The city of Edinburg rejected an effort to raise the minimum wage to $15 an hour for all city employees and is now facing a lawsuit from the organization that introduced the initiative.
During a city council meeting Tuesday, the Edinburg City Secretary Clarice Y. Balderas explained she rejected a petition submitted by Ground Game Texas that would have prompted the city council to either raise the minimum wage to $15 an hour for their employees and contractors or place the initiative on the ballot for the November election.
Ground Game Texas, an organization that advances progressive initiatives throughout the state, and LUPE Votes, a progressive organization that serves as the political arm of La Union Del Pueblo Entero, worked together to collect signatures throughout the city for the minimum wage initiative and submitted the petition to then-interim City Secretary Elizabeth Rodriguez in April.
During Tuesday’s meeting, though, Balderas said she had rejected the petition because it did not meet requirements set in the city charter.
The city charter requires that such a petition be signed by a number of residents that is equal to at least 10% of those who voted in the last regular municipal election.
Ground Game Texas needed 1,800 signatures for the petition and, with the help of LUPE Votes, they were able to secure more than 2,000 signatures.

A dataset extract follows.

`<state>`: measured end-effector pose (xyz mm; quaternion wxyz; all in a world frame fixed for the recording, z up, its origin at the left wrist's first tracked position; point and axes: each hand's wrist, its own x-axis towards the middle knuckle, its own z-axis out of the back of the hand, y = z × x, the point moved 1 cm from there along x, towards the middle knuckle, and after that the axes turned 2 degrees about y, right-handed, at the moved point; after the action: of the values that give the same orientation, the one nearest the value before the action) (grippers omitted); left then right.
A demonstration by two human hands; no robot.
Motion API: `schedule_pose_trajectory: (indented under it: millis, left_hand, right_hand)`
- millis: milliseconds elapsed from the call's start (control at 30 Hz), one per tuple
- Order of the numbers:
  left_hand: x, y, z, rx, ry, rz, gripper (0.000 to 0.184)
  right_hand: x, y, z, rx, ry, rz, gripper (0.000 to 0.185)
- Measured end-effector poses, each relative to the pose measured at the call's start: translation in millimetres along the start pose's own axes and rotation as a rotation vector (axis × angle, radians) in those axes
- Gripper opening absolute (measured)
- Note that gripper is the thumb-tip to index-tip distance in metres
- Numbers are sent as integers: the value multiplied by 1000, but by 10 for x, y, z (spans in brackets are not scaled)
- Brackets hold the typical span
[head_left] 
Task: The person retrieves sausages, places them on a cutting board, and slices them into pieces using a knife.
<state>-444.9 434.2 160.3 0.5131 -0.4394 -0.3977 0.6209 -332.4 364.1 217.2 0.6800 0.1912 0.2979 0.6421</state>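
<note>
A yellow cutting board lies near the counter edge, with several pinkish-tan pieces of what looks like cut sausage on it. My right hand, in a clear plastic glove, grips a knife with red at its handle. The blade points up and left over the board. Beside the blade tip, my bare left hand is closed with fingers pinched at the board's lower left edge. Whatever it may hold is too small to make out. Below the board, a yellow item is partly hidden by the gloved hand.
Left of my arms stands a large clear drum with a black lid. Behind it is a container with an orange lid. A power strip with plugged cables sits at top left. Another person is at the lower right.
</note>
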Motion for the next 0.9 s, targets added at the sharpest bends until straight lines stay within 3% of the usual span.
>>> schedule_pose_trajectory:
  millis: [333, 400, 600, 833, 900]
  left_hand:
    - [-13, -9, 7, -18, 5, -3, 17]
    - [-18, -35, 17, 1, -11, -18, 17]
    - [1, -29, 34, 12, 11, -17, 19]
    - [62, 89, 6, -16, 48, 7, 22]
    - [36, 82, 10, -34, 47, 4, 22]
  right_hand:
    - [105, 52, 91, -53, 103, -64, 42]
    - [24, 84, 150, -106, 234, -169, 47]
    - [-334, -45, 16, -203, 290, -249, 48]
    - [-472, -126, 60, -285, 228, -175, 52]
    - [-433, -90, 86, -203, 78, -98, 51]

If a petition is certified by the city secretary, she must then present it to the city council who will vote on whether to adopt the ordinance or not.
If the petition had been certified but the city council had not adopted the minimum wage ordinance, Ground Game Texas and LUPE Votes could have forced an election on the initiative by submitting another petition with signatures that equal at least 5% of the people who voted in the last regular city election. Those people must also be different from those who signed the first petition.
The trouble with this petition stemmed from who collected the signatures.
The city charter does not require all signatures to appear on one page but it does require that each separate petition include an attached affidavit signed by a person circulating the petition.
The petition must also include the names and addresses of five voters who are considered responsible for circulating and filing the petition. Each page of the petition must also have the names and addresses of those five voters.
Balderas explained to the council that the petition was rejected on three grounds:
>> the names and addresses of the five voters responsible for circulating the petition did not appear on the petition;
>> the five names of those five voters listed on the 214 pages of the petition did not match the affidavits;
>> although an amendment was received correcting the wording on the affidavits, the names of the people signing the affidavits did not match any of the names of the five voters responsible for circulating the petition.
After being rejected, Ground Game Texas filed their lawsuit on June 5 against Balderas and the city, alleging they violated the First Amendment. Their complaint, filed in federal court, seeks a temporary restraining order and injunctive and declaratory relief.
“Ground Game’s amended petition complied with local and state requirements in every respect,” the lawsuit stated.
In regards to the first reason the city cited for rejecting the petition, Ground Game states that they included the names of the five voters by adding them to the second page of each petition and state that no rule prohibits them from having a two-page petition form.
As to the second and third reasons their petition was rejected, they state both are based on the city secretary’s “unlawful determination” that only those five voters are allowed to collect signatures for the petition.
Among the people who worked on gathering signatures were two field organizers hired by Ground Game Texas, neither of whom are registered to vote in Edinburg.
“The City Secretary’s decision is unconstitutional because it not only requires circulators
to be registered Edinburg voters, but it also mandates that only five people in total may gather signatures for an initiative,” the lawsuit states.
Through the lawsuit, Ground Game is seeking to require the city secretary and the city of Edinburg to verify Ground Game’s petition, expedite the timeline set in the city charter for the review of the petition, and take all necessary actions to ensure the city council has the opportunity to adopt the minimum wage or order an election by Aug. 16, which is the deadline to place an item on the Nov. 8 election ballot.
An initial conference in the case is scheduled for August in Houston.
In response to the rejection, Mike Siegel, a co-founder of Ground Game Texas, reiterated the organization’s stance that the city secretary’s decision was unconstitutional.
“The City Secretary’s decision to reject a lawful petition to raise local wages signed by hundreds of Edinburg residents is a clear violation of the First Amendment,” Siegel said in a statement. “The right for citizens to petition their government is at the cornerstone of our democracy, and the City should not be making it harder for people to have their voice heard.”